COVID-19 crisis to speed up depletion of Social Security

US retirement and disability trust funds could run dry as early as 2029 and 2023, respectively, a bipartisan research group warns.

The coronavirus pandemic and subsequent economic recession will drastically speed up the depletion of Social Security funds, a bipartisan think-tank warned on Thursday [File: Brian Snyder/Reuters]

The economic crisis caused by the coronavirus will dramatically speed up the depletion of the United States’ Social Security programme, a bipartisan think-tank warned on Thursday, outlining how quickly retirement and disability trust funds could run dry depending on the depth and length of the pandemic-induced recession.

The Bipartisan Policy Center modelled four scenarios for the current recession, ranging in severity from “50 percent worse than the Great Recession” to “surprisingly quick economic rebound”. What it found was that every scenario showed Social Security retirement fund reserves depleting earlier than predicted – between 2029 and 2033. The centre presented its findings in a brief entitled How Will COVID-19 Affect the Social Security Trust Funds? (PDF), which was published Thursday.

The money the Social Security programme doles out in retirement and disability benefits to individuals comes from payroll taxes, taxation of benefits and interest earned on US Treasury securities – revenue streams that have all been hit hard by the current economic downturn. But even prior to the pandemic, Social Security’s trustees had warned that the programme’s finances were unsustainable and reserves would be depleted in 2034 because of demographic and economic factors like the ageing US population.

But the COVID-19 crisis has hastened that possibility, the Bipartisan Policy Center’s analysis found.

“A laid-off worker doesn’t pay payroll taxes, nor does the employer share of the former worker’s payroll taxes get paid,” the brief’s authors, Nicko Gladstone and Shai Akabas, wrote. “Even among workers who have kept their jobs, many have experienced a cut in hours, and a slack labor market slows wage growth, further depressing payroll tax revenue.”

All of the centre’s models of the current recession show steep reductions in Social Security’s interest and non-interest revenue compared to pre-pandemic estimates.

“From January through March of 2020, withheld tax receipts had been running an average of 5.7 percent higher than last year. From May through August, however, they plunged an average of 8.4 percent below last year’s levels,” Gladstone and Akabas wrote.

The current economic crisis will accelerate the depletion of Social Security funds, predicts a new think-tank brief [File: Lindsey Wasson/Reuters]

The shift from good growth to steep reductions illustrates that the pandemic and its recession will have a “sizable effect on Social Security’s revenue, at least in the short run,” the brief warned.

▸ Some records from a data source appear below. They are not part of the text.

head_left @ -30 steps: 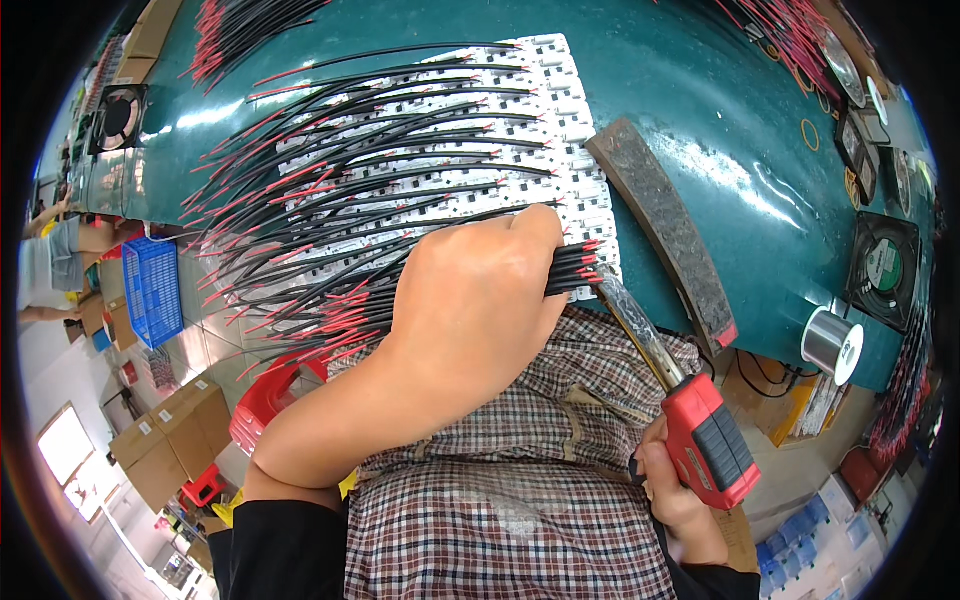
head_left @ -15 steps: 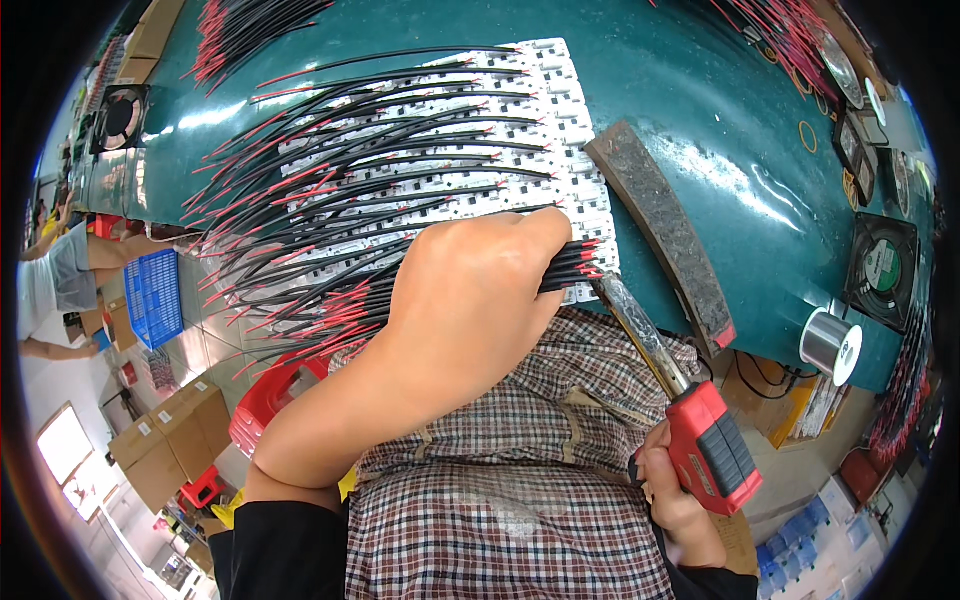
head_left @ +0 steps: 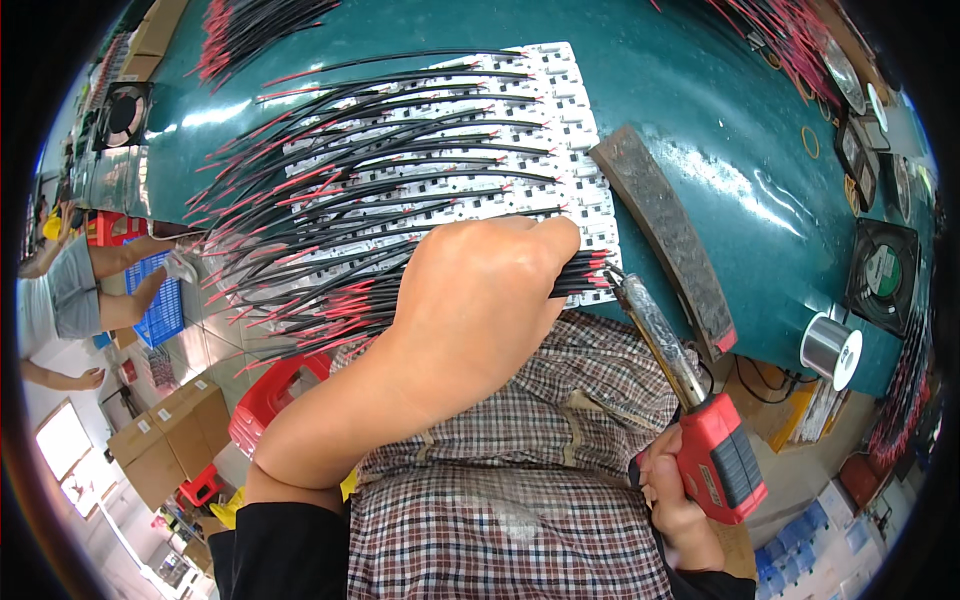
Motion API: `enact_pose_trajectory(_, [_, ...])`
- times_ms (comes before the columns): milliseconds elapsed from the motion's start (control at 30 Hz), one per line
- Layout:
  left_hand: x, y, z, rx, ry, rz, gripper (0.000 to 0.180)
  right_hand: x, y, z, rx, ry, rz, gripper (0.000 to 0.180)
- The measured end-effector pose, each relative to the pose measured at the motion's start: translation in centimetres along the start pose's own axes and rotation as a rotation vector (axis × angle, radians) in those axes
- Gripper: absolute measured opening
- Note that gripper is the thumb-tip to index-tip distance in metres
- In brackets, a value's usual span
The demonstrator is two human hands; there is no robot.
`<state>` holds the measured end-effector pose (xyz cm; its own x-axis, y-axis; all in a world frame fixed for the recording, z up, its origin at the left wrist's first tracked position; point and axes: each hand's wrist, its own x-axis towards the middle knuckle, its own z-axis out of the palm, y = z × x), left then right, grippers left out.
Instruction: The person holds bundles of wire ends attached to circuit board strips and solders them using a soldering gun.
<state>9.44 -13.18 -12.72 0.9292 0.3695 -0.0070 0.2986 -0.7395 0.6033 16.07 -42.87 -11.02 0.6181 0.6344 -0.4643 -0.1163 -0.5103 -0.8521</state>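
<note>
My left hand (head_left: 485, 290) is closed around a bundle of black wires (head_left: 577, 275), whose red tips stick out to the right past my fingers. Under it lies a sheet of white circuit boards (head_left: 565, 95), with rows of black wires running leftward off it to red ends. My right hand (head_left: 678, 495) grips a red and black soldering gun (head_left: 722, 455) by its handle. The gun's metal tip points up and left, close beside the bundle's ends; whether it touches them I cannot tell. Partly hidden behind my left hand are the nearest boards.
A dark, worn bar (head_left: 665, 235) lies slantwise right of the boards on the green table (head_left: 690, 80). Farther right are a solder spool (head_left: 831, 349) and a small black fan (head_left: 883, 272). More wire bundles (head_left: 265, 35) lie at the back. Another person (head_left: 75, 285) is at far left.
The soldering gun has shifted slightly right and down, its tip drawing back from the wire ends. My left hand has moved a little right with the bundle. The other person's limbs have moved.
</note>
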Motion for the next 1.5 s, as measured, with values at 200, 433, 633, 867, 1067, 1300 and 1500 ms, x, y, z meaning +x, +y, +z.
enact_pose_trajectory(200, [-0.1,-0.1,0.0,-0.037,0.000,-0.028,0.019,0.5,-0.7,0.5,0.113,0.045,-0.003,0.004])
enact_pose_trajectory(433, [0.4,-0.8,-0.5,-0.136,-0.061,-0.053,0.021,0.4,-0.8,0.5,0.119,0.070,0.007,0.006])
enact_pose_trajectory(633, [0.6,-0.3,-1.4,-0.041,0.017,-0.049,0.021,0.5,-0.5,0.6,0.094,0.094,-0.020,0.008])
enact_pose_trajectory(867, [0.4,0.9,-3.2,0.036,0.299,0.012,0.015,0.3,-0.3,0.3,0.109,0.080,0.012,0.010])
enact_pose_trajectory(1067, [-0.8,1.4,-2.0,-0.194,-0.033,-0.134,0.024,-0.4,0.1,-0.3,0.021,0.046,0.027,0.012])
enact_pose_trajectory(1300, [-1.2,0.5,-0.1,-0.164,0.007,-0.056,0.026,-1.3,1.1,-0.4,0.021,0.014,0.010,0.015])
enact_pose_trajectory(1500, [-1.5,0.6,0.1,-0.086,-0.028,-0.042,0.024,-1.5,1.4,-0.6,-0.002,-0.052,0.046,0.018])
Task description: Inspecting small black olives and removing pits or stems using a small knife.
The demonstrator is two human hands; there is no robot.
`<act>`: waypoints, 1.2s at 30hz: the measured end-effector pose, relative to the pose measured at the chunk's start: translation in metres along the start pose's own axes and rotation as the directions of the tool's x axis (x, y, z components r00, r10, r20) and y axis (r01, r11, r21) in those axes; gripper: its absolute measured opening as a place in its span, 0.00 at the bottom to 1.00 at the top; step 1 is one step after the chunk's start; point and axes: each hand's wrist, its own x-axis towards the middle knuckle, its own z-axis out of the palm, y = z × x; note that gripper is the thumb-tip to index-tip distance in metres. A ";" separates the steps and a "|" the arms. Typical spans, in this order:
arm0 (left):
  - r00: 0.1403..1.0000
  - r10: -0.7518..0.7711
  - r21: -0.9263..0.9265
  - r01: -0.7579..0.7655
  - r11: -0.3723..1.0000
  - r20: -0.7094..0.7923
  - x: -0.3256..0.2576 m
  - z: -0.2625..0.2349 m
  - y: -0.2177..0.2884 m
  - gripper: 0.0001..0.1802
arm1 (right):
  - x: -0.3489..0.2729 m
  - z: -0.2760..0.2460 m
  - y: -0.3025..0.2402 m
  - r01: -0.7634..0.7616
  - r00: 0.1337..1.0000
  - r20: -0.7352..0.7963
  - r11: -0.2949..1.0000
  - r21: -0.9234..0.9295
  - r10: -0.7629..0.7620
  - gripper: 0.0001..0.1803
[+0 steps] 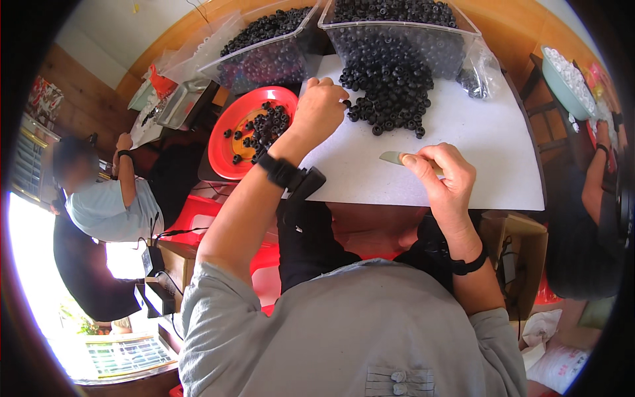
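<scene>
My left hand [317,114] is at the left edge of a loose pile of small black ring-shaped parts [391,86] on the white tabletop [486,155]. Its fingers are curled, and one black ring-shaped part [346,104] shows at the fingertips, seemingly pinched. Lower and to the right, my right hand [450,173] grips a small knife [391,157], with the short greyish blade pointing left. Most of the knife's handle is hidden by the fingers. To the left of my left hand, a round red tray [220,147] holds several more black parts, scattered and heaped.
Two clear plastic bins [403,25] [254,66] full of black parts stand along the far side. A clear bag [481,73] lies beside the right one. People sit at left [112,205] and right [595,178]. A cardboard box [529,255] stands below the table's right side.
</scene>
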 end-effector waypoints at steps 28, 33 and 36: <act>0.995 0.058 0.226 -0.039 0.973 -0.081 -0.067 -0.004 0.036 0.10 | -0.004 -0.029 0.004 0.426 0.901 0.397 0.545 -0.723 -0.177 0.17; 0.988 0.019 -0.024 -0.023 0.999 -0.151 -0.067 -0.008 0.038 0.08 | 0.010 -0.040 -0.004 0.262 0.955 0.282 0.709 -0.655 -0.092 0.15; 0.966 -0.238 -0.668 0.244 0.703 0.102 -0.063 -0.026 0.064 0.08 | 0.014 -0.038 -0.011 0.069 0.986 0.167 0.854 -0.515 0.020 0.09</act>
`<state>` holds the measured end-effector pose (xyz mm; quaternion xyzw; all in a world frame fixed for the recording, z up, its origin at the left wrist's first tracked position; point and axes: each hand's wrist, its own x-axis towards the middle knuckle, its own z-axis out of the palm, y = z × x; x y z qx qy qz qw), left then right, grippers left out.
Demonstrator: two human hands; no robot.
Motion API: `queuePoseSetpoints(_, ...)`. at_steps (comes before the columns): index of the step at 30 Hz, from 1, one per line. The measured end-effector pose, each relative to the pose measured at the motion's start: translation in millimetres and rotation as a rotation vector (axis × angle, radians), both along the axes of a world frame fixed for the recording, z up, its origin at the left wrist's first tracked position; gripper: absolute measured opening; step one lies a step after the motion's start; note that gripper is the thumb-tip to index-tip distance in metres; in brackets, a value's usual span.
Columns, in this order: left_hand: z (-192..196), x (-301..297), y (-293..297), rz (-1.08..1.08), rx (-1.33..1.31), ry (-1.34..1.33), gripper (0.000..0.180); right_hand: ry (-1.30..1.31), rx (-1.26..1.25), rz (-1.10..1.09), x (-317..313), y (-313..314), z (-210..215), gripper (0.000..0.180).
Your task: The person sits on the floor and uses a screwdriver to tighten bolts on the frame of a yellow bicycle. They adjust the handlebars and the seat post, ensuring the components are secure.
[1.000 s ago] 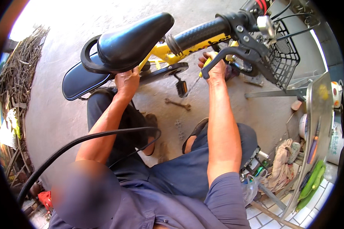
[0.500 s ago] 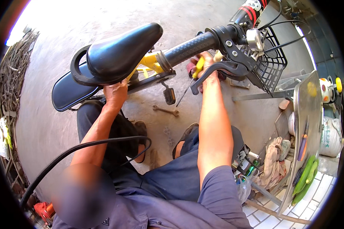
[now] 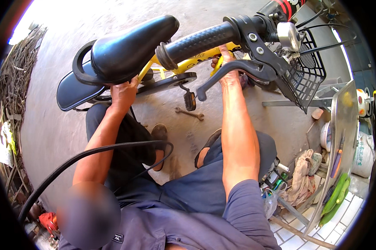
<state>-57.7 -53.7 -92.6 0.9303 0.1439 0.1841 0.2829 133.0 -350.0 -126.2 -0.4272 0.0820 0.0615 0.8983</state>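
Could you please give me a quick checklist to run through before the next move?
1. Left hand has a firm hold on the bike: cannot tell; its fingers are partly hidden beneath the saddle.
2. Right hand holds the yellow tool: ok.
3. Tool's tip is well placed: cannot tell; it is hidden.
4. Clear view of the right hand: not ok; the brake lever crosses in front.
5. Wrench lies apart from both shoes: ok.
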Motion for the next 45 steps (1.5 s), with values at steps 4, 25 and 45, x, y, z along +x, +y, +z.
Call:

Disability insurance, for which demand usually spikes in a weak labour market, was projected by the trustees to be depleted of trust fund reserves by 2065.

But in the centre’s scenarios, the picture is far grimmer. If the current recession is worse than the Great Recession of 2007-2009, then disability reserves could be depleted as early as 2023 and 2024. In the mildest scenario, reserves are still projected to run out by 2054.

A weak labour market will present multi-pronged challenges to the funds moving forward as well. Job scarcity will cause older workers who would have otherwise kept working to drop out of the labour market altogether, retire earlier than planned and claim benefits, all of which put more stress on the programme.

The brief’s authors called for policy solutions to address Social Security’s “financial imbalance” now, before drastic solutions are necessary to keep it afloat.

“Ultimately, the date that matters is not reserve depletion in 2028 or 2030 or 2034, but today – and whether political leaders will step forward with the wisdom and courage to put Social Security on a sustainable path for generations to come,” Gladstone and Akabas wrote.